Saturday, April 06, 2024

Missional Church - Going to them.

I remember some years ago Googling the word “missional” and discovering one of the first entries was titled: “Guinness… The Missional Drink.” Another page was all about missional fitness and the gym equipment one would need. Another was about missional families and still another was on missional marketing!

So, what do we mean by “missional” church? At a time where churches are in decline and there are so many outreach experiments in play, the term “missional” gets thrown around by just about everyone in ministry. Indeed, if you want to make a new programme sound cool, you tag the adjective “missional” on to the front of the title, as in, for example, “Come join our new missional catering committee!”

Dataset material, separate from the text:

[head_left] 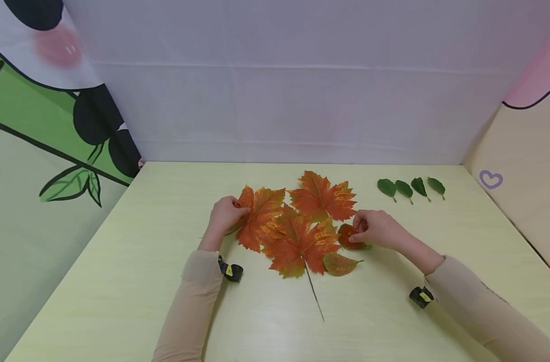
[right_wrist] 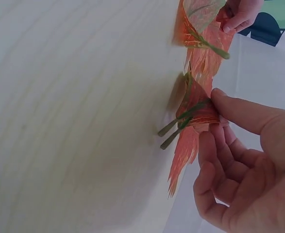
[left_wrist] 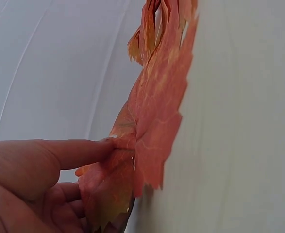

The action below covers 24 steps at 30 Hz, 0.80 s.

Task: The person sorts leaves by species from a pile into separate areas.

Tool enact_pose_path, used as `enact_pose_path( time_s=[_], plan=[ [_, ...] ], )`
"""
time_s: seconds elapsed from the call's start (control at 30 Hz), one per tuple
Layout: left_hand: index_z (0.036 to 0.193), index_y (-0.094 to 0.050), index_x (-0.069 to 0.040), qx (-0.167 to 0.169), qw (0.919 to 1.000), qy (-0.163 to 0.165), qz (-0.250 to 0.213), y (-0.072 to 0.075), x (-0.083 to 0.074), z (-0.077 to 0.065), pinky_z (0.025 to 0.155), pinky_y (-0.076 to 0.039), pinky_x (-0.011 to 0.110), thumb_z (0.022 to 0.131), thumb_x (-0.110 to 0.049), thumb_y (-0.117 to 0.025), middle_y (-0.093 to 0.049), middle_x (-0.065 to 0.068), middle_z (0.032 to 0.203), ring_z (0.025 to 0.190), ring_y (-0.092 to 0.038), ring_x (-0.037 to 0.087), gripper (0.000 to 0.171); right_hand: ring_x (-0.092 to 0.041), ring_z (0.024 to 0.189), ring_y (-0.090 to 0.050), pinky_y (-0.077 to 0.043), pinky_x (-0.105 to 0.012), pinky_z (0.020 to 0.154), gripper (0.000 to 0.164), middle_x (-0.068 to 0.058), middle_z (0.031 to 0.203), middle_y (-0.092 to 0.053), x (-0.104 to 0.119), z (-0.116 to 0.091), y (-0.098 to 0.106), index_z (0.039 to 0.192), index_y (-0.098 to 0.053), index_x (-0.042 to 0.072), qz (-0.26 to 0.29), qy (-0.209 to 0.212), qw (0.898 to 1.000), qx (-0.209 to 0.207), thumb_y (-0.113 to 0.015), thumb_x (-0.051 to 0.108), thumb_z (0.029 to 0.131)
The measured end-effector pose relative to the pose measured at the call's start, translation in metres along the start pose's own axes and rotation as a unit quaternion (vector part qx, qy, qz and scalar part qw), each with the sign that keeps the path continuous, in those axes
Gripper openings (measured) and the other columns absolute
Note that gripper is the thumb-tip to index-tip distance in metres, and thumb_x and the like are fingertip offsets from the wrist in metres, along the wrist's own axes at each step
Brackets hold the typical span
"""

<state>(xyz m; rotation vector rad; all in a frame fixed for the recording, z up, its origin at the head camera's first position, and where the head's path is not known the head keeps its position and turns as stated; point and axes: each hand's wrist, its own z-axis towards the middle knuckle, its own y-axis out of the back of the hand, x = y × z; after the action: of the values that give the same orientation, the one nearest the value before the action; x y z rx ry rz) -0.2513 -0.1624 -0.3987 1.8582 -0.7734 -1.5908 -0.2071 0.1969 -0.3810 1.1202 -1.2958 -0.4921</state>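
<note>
Three big orange maple leaves lie in a cluster on the pale table. My left hand [head_left: 227, 216] pinches the edge of the left maple leaf [head_left: 263, 213] between thumb and fingers; its thumb presses on the leaf's face in the left wrist view. The back maple leaf [head_left: 322, 195] and the front maple leaf [head_left: 297, 241] overlap beside it. At the right of the cluster, my right hand [head_left: 376, 227] pinches a small red-green leaf [right_wrist: 198, 104], where two short stems show. Just below it lies another small orange-green leaf [head_left: 340, 264].
Several small green leaves [head_left: 410, 188] lie in a row at the back right of the table [head_left: 134, 281]. A long thin stem [head_left: 314, 294] runs from the front maple leaf toward me. A pale cloth wall [head_left: 302, 110] stands behind the table, with printed panels at both sides.
</note>
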Motion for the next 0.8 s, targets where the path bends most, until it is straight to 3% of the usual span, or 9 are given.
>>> enact_pose_path(
  time_s=[0.2, 0.53, 0.8],
  plan=[
    [0.069, -0.042, -0.008, 0.014, 0.9999, 0.004, 0.002, 0.000, 0.000, 0.001, 0.052, -0.031, 0.028, 0.084, -0.026, -0.063, -0.035, 0.000, 0.055, 0.052, -0.034, 0.016, 0.031, -0.012, 0.059, -0.046, -0.038, -0.027, 0.056, 0.020, 0.001, 0.065, -0.054, -0.002, -0.001, 0.004, 0.082, -0.057, 0.007, 0.017, 0.007, 1.000, 0.014, -0.072, 0.019, 0.076],
    [0.079, -0.050, -0.004, 0.032, 0.9993, 0.013, 0.015, 0.000, -0.001, 0.000, 0.055, -0.032, 0.027, 0.086, -0.027, -0.061, -0.042, 0.003, 0.065, 0.060, -0.040, 0.017, 0.026, -0.012, 0.063, -0.048, -0.040, -0.028, 0.061, 0.016, 0.002, 0.070, -0.056, -0.007, -0.006, 0.016, 0.089, -0.061, 0.006, 0.026, 0.029, 0.998, 0.048, -0.068, 0.018, 0.080],
    [0.071, -0.044, -0.007, 0.039, 0.9990, 0.008, 0.021, -0.002, 0.002, 0.002, 0.054, -0.030, 0.027, 0.086, -0.028, -0.059, -0.036, 0.001, 0.060, 0.057, -0.036, 0.016, 0.030, -0.011, 0.058, -0.040, -0.035, -0.028, 0.058, 0.013, 0.004, 0.060, -0.044, -0.009, -0.009, 0.022, 0.082, -0.057, 0.008, 0.043, 0.024, 0.996, 0.071, -0.065, 0.018, 0.082]
  ],
)
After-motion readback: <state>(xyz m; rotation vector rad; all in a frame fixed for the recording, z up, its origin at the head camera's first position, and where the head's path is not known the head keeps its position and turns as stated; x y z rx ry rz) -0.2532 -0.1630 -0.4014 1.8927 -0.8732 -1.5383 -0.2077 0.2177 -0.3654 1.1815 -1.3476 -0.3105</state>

I’ve found one of the most helpful books about this to be: “Introducing the Missional Church: What It Is, Why It Matters, How to Become One.” Alan J. Roxburgh and M. Scott Boren, Baker Books, 2009.

GOING RATHER THAN COMING

The first thing to note is this: The adjective “missional” stands in contrast to the word “attractional” — the church growth-oriented approach, as in the approach summarised by: “If you build it, they will come.”

The attractional approach moves churches to provide the best set of spiritual goods and services they can muster, in order to attract outsiders to their menu of activities and their organisation. It’s slowly dawning on us that no matter how well we build it, people are not coming! Church attendance and engagement is at an all time low in most western societies.

Instead of trying to make the church and its programmes bigger and better, to get more people to come, maybe the contrasting approach is for a faith community to attune itself to God’s mission out there in the world. As Rowan Williams, former archbishop of Canterbury, puts it: “It is not the church of God that has a mission. It’s the God of mission that has a church.”

Rather than getting more people interested in what we are doing, what if we circulate in our neighbourhoods watching in order to discern what God, (already on mission ahead of us) is doing in our local contexts. We then align ourselves with that, and become participants in God’s redemptive work. We go to our communities as God’s hands and feet rather than expecting them to come to us - we view life through “missional” lenses. 

If the neighbours in our street are holding a Christmas BBQ, maybe, just maybe,  getting involved with that and enjoying long leisurely conversation with them is preferable to all the energy and effort put into marketing and managing a church based extravaganza.

Going to our communities means being intentional and positive, but also being open to it being messy rather than having a pre-set. You're going to be building the boat as you're sailing it!